> What the task asks:
Of all the lines in the material, tally those containing the string "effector", and report nothing but the total.

> Data excerpt:
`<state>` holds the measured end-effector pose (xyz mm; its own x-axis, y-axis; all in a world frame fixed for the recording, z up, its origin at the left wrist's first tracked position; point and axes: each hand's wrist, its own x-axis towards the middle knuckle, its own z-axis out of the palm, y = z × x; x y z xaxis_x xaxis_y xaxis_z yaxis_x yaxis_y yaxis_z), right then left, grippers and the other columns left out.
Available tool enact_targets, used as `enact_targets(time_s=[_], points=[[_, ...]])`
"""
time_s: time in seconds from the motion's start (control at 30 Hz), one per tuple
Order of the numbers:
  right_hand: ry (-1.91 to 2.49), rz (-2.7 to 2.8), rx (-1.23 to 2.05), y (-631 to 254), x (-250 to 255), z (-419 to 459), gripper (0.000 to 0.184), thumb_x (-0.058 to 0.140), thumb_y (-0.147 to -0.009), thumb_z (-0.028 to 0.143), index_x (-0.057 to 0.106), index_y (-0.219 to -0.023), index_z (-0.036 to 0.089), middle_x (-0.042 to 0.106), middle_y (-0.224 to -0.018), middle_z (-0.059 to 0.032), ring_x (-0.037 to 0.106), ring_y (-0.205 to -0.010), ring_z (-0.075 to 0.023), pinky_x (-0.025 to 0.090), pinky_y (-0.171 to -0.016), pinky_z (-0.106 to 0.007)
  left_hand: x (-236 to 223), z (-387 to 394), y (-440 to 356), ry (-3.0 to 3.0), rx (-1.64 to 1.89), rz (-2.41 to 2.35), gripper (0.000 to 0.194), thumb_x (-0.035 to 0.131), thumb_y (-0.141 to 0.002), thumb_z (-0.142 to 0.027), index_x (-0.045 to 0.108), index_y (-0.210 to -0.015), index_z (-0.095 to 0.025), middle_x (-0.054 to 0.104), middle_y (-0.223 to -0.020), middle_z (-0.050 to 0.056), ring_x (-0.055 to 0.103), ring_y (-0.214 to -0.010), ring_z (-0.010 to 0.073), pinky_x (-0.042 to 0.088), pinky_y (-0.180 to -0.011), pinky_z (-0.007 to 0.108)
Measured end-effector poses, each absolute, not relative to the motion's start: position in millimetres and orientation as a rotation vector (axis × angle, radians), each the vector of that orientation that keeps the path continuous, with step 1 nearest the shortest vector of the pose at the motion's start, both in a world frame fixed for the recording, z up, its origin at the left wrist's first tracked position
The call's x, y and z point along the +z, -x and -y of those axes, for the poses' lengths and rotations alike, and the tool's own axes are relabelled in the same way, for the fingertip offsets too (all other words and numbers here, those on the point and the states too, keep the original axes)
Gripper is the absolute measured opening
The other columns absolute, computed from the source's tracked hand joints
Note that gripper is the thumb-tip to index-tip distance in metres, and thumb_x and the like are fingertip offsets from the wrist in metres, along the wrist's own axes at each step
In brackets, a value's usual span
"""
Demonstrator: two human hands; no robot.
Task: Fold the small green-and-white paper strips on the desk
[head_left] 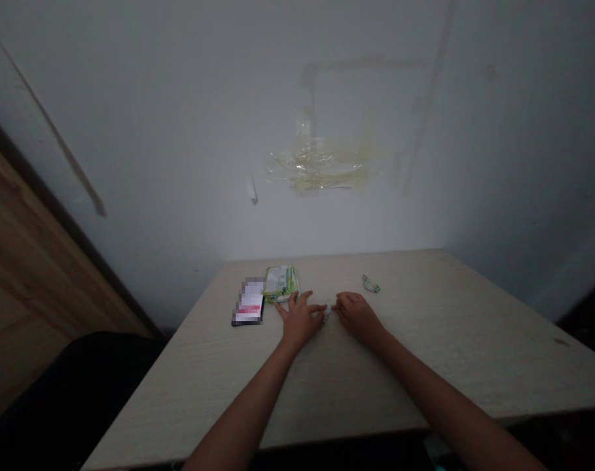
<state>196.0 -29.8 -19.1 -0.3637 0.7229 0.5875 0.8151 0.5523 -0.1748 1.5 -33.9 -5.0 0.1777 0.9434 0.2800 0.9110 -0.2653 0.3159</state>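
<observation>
Between my two hands, low over the table, is a small whitish object (327, 313), too small and dim for me to tell its kind. My left hand (301, 322) pinches it from the left with thumb and forefinger, the other fingers spread toward a green-and-white packet (280, 281). From the right, my right hand (360, 318) has its fingers curled in, the fingertips meeting the same object. Part of the object is covered by the fingers.
A phone with a blurred screen (249, 302) lies left of the packet, touching or nearly touching it. A small crumpled green-and-white wrapper (370, 284) lies beyond my right hand. The pale wooden table (199, 366) meets a wall (189, 163) with tape remnants.
</observation>
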Motion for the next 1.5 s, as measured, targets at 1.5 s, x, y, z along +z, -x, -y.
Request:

> Finished exercise:
2